--- START ---
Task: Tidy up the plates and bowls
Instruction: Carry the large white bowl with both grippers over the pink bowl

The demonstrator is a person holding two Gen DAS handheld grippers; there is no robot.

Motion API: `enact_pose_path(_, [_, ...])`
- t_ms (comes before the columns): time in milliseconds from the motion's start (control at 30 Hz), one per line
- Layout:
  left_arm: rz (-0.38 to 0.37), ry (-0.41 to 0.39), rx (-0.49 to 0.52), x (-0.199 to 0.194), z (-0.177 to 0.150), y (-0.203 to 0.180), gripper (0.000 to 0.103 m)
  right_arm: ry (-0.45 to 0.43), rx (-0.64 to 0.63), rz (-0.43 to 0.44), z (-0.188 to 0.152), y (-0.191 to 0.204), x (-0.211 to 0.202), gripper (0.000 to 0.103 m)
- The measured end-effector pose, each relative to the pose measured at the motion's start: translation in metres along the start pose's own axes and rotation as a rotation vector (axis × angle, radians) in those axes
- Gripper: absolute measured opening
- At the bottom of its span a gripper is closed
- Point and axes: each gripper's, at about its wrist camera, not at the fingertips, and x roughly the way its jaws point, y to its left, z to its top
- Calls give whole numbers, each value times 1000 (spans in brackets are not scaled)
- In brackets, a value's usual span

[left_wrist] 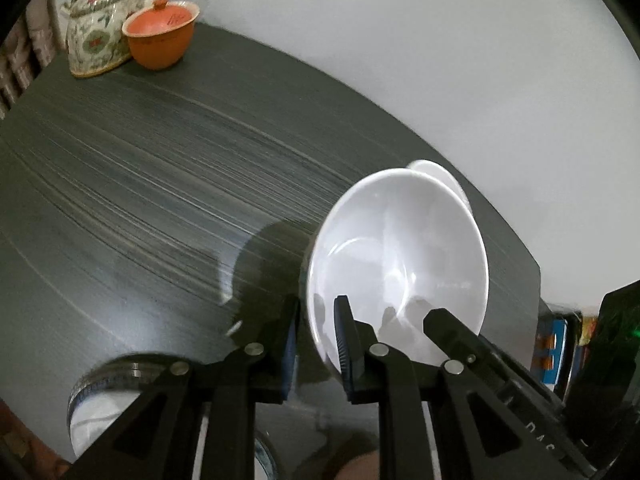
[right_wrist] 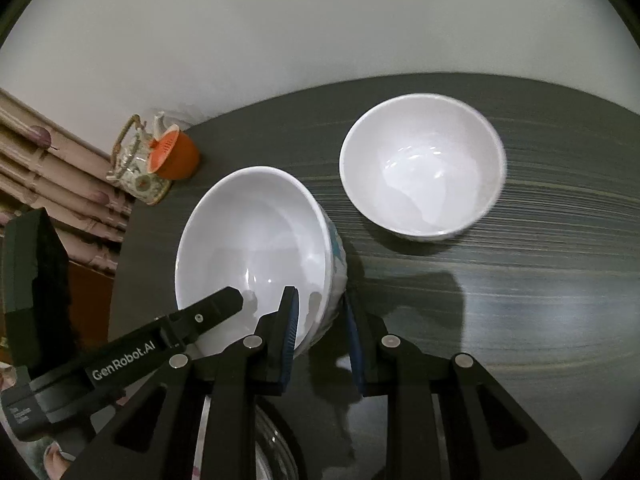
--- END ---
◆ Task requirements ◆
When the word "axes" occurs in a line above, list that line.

◆ Written solution ◆
- The measured end-effector pose, each relative to the pose measured at the motion's start: translation in metres along the start pose's own axes and rotation as a rotation vector (axis × angle, radians) in those axes
- Point and axes: each gripper's, at about its wrist camera, not at the fingertips, and x roughly the way its jaws point, y to its left, z to its top

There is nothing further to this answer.